- [About this exercise]: Where the word "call" appears in a line below, copy the whole line.

- [Data block]:
----
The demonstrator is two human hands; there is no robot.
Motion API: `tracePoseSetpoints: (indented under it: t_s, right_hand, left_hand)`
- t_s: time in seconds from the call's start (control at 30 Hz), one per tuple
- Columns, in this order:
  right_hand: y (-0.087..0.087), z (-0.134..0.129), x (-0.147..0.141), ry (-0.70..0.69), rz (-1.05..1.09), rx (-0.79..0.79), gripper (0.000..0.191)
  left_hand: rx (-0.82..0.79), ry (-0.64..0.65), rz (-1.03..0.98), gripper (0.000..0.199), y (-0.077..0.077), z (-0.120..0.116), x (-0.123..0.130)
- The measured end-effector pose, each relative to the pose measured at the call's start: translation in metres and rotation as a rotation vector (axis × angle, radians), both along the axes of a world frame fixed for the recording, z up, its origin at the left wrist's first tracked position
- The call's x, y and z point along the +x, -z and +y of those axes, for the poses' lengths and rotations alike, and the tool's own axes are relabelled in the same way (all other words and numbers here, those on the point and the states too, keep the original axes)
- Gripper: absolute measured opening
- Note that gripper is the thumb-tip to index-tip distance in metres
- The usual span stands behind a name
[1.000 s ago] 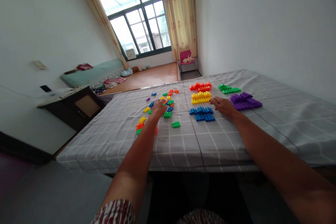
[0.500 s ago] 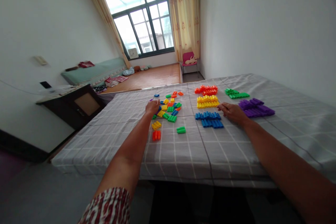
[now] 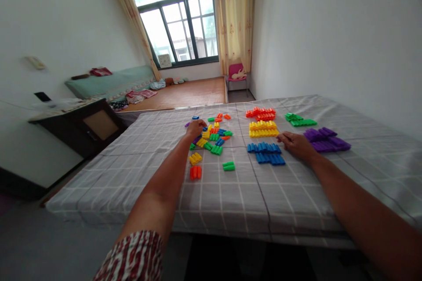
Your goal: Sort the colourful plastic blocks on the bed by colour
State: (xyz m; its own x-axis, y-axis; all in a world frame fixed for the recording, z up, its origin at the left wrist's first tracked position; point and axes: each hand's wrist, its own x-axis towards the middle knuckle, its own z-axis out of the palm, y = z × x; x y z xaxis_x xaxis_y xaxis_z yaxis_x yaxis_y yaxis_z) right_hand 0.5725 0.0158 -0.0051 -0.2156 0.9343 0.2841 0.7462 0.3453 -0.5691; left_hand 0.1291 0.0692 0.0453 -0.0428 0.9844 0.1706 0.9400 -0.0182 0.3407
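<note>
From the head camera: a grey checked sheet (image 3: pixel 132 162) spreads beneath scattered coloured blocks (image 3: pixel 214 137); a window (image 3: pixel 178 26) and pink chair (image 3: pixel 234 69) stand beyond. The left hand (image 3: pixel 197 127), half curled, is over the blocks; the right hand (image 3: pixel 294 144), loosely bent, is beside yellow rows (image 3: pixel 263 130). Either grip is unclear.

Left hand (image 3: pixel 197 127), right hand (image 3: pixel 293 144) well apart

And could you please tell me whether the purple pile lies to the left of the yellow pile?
No, the purple pile lies to the right of the yellow pile, with the right hand showing between them.
</note>
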Motion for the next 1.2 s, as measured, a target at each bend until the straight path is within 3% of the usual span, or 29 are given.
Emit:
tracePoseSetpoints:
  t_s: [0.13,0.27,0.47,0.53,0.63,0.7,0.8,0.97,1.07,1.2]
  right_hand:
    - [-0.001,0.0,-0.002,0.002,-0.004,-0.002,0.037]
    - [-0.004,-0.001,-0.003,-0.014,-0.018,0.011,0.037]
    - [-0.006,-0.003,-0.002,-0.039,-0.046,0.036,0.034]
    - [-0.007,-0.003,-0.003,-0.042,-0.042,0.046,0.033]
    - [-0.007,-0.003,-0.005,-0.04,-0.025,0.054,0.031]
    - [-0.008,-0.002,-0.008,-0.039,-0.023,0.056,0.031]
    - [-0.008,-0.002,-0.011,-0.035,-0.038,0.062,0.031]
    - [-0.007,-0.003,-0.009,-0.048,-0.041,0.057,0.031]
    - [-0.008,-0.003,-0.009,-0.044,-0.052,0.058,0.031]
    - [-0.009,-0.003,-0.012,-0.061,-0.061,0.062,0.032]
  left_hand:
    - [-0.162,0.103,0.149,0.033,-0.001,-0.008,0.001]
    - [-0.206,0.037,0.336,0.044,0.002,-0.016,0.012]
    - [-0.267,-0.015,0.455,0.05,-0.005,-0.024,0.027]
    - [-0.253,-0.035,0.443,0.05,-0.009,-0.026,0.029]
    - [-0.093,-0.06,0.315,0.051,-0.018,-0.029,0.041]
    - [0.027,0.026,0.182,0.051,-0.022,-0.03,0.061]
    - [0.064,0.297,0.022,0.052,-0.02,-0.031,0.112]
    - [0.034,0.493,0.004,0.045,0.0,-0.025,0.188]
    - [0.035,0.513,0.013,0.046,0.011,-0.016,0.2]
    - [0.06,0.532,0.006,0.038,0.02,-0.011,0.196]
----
- [Answer for the task]:
- t_s: time in seconds from the call's start (control at 30 Hz), one per tuple
- The measured end-effector pose, each relative to the pose measured at the call's start: translation in metres and rotation as a rotation vector (axis × angle, radians), both along the axes of a world frame fixed for the recording, z up, its origin at the left wrist's first tracked position
- The call's x, y and z point along the +x, -z and +y of those axes, for the poses' lengths and rotations alike, and the tool's own axes are relabelled in the same way (all other words and numbers here, those on the point and the states too, keep the original axes)

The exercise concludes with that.